TASK PROMPT
I'd like the data below restated word for word, with the pictures left out.
==== DATA UNDER STUDY
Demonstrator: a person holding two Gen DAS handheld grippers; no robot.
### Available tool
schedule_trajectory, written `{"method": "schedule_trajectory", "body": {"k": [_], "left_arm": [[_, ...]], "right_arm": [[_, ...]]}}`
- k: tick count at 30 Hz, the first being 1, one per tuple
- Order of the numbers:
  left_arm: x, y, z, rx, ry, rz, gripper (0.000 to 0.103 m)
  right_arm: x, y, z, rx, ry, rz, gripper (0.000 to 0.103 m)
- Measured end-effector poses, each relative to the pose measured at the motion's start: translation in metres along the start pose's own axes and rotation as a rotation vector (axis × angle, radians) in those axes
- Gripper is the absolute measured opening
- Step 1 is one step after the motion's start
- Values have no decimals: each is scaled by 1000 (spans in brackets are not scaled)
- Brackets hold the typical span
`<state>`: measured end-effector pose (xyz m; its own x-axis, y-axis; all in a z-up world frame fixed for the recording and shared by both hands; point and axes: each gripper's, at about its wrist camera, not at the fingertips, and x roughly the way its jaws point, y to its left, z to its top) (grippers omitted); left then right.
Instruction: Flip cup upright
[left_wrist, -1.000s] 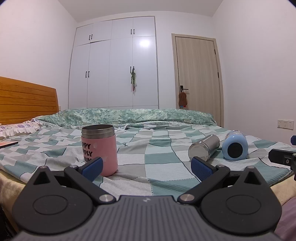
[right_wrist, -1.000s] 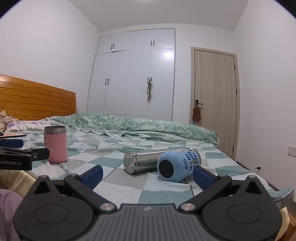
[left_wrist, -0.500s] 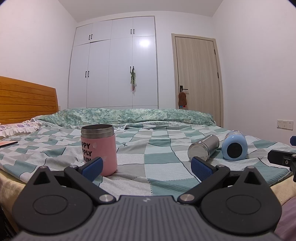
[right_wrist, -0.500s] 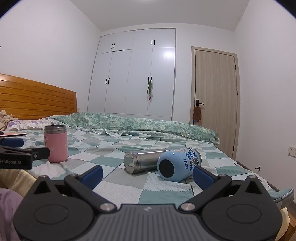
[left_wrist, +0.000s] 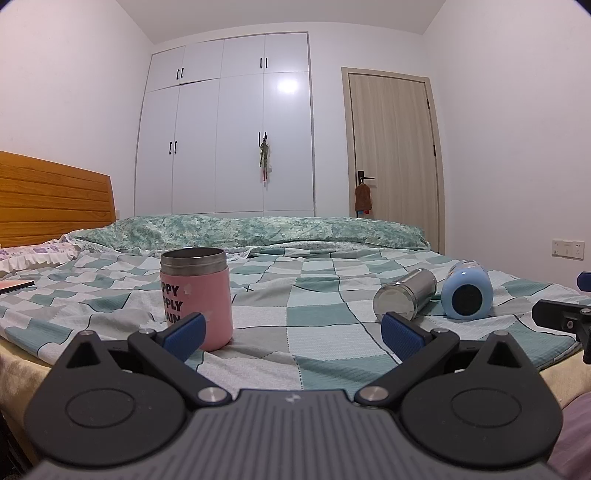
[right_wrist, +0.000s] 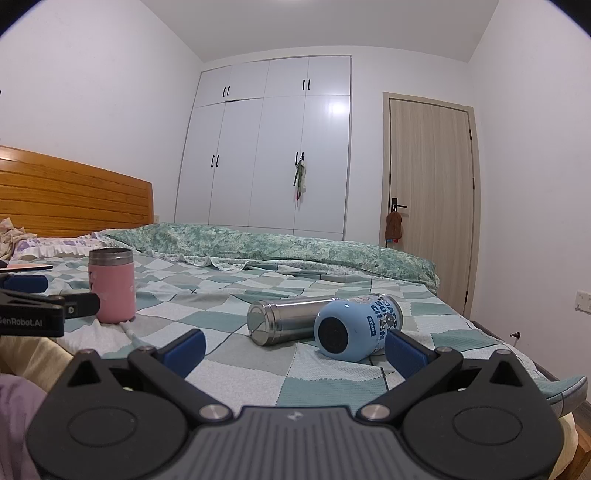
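Bed (left_wrist: 317, 295), checked green, grey and white cover, wooden headboard (left_wrist: 51, 199) at its left end; carries all three cups.

Wardrobe (left_wrist: 236, 129), white, several doors, on the far wall; wooden door (left_wrist: 395, 158) to its right.

Left tongs (left_wrist: 291, 330), blue pads spread wide, nothing between them, held low at the bed's near edge; the left pad overlaps the pink cup in view, contact cannot be told.

Right tongs (right_wrist: 295, 347), blue pads spread wide, gripping nothing, facing the two lying cups.

Pink cup (left_wrist: 195, 297), steel rim, black lettering, standing upright at the left of the bed.

Blue cup (right_wrist: 356, 325), printed lettering, lying on its side on the bed's right part, base toward the camera.

Steel cup (right_wrist: 286, 321), lying on its side, just beside the blue cup on its left, apparently touching it.
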<state>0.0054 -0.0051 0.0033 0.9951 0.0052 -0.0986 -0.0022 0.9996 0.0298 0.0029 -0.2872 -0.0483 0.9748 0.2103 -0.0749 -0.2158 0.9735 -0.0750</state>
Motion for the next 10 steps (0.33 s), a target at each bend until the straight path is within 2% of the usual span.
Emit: {"method": "schedule_trajectory", "body": {"k": [10], "left_arm": [[-3, 0, 1, -5, 0, -12, 103]], "right_arm": [[1, 1, -1, -3, 6, 2, 103]]}}
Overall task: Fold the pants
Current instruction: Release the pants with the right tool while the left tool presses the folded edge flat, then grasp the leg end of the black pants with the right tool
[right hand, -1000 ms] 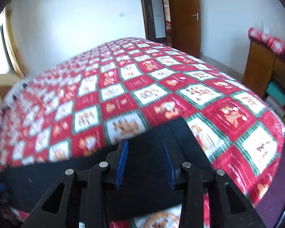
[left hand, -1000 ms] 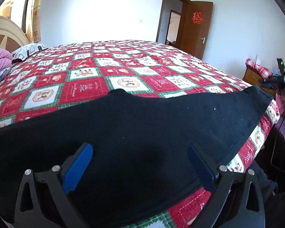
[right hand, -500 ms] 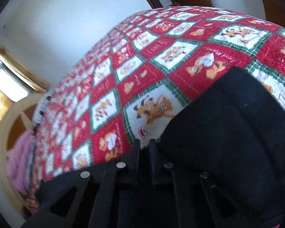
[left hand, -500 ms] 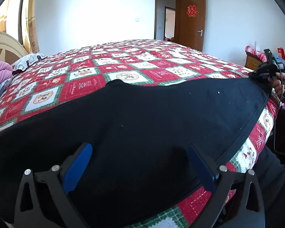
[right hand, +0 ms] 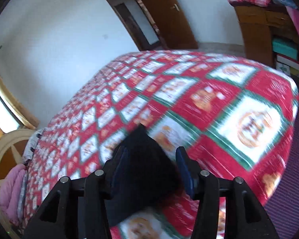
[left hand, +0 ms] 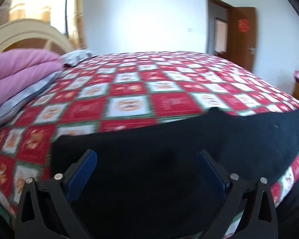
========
RESULT OF THE EXERCISE
Demonstrator: a person holding two Gen DAS handheld grippers; no robot.
### Available tool
schedule_trajectory, written `{"method": "schedule_trajectory", "body": {"k": [_], "left_arm": [[_, ...]], "right_arm": [[_, ...]]}}`
- k: tick count at 30 Hz, the first being 1, one per tuple
- Order of the numbers:
  left_arm: x, y, z, rx, ry, rz, gripper (0.000 to 0.103 m)
  right_arm: x, y, z, rx, ry, rz, gripper (0.000 to 0.103 m)
- Measured end-effector poses, each relative to the pose measured at the motion's start: translation in metres along the start pose's own axes and rotation as a rotation vector (axis × angle, radians) in those axes
- Gripper is the absolute measured opening
- Step 1 is one step after the motion's start
- Values have no decimals: each is scaled by 1000 (spans in brackets are not scaled)
- Brackets hold the typical span
`<state>`: measured end-effector pose (xyz m; its own x-axis, y-axis; all in a z-up world frame fixed for the recording and shared by both hands; point and axes: each gripper's, at about its wrist camera, not at the fingertips, and x roughly the way its jaws point, y to its left, z to its top) (grippers omitted); left then right.
Instruction: Flip cup upright
[left_wrist, -1.000s] 
[right_wrist, -1.000s] 
[left_wrist, -0.500s] 
[right_wrist, -0.500s] 
[left_wrist, +0.000s] 
[right_wrist, +0.000s] 
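Bed (left_wrist: 317, 295), checked green, grey and white cover, wooden headboard (left_wrist: 51, 199) at its left end; carries all three cups.

Wardrobe (left_wrist: 236, 129), white, several doors, on the far wall; wooden door (left_wrist: 395, 158) to its right.

Left tongs (left_wrist: 291, 330), blue pads spread wide, nothing between them, held low at the bed's near edge; the left pad overlaps the pink cup in view, contact cannot be told.

Right tongs (right_wrist: 295, 347), blue pads spread wide, gripping nothing, facing the two lying cups.

Pink cup (left_wrist: 195, 297), steel rim, black lettering, standing upright at the left of the bed.

Blue cup (right_wrist: 356, 325), printed lettering, lying on its side on the bed's right part, base toward the camera.

Steel cup (right_wrist: 286, 321), lying on its side, just beside the blue cup on its left, apparently touching it.
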<state>0.0054 -0.0051 0.0033 0.9951 0.0052 -0.0986 -0.0022 0.9996 0.0298 0.0029 -0.2872 -0.0483 0.9748 0.2103 -0.0749 -0.2158 0.9735 -0.0750</state>
Motion for the next 10 steps (0.33 s), a target at each bend until the straight path is within 2% of the usual span.
Emit: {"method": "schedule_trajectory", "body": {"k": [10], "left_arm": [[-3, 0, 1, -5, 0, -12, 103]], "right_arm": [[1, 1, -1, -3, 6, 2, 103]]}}
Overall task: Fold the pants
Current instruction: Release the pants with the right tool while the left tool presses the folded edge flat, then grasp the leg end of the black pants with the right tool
[right hand, -1000 ms] 
[left hand, -1000 ms] 
[right hand, -500 ms] 
[left hand, -500 ms] 
[right hand, +0 ms] 
[left hand, +0 ms] 

No more output will be added to the exercise.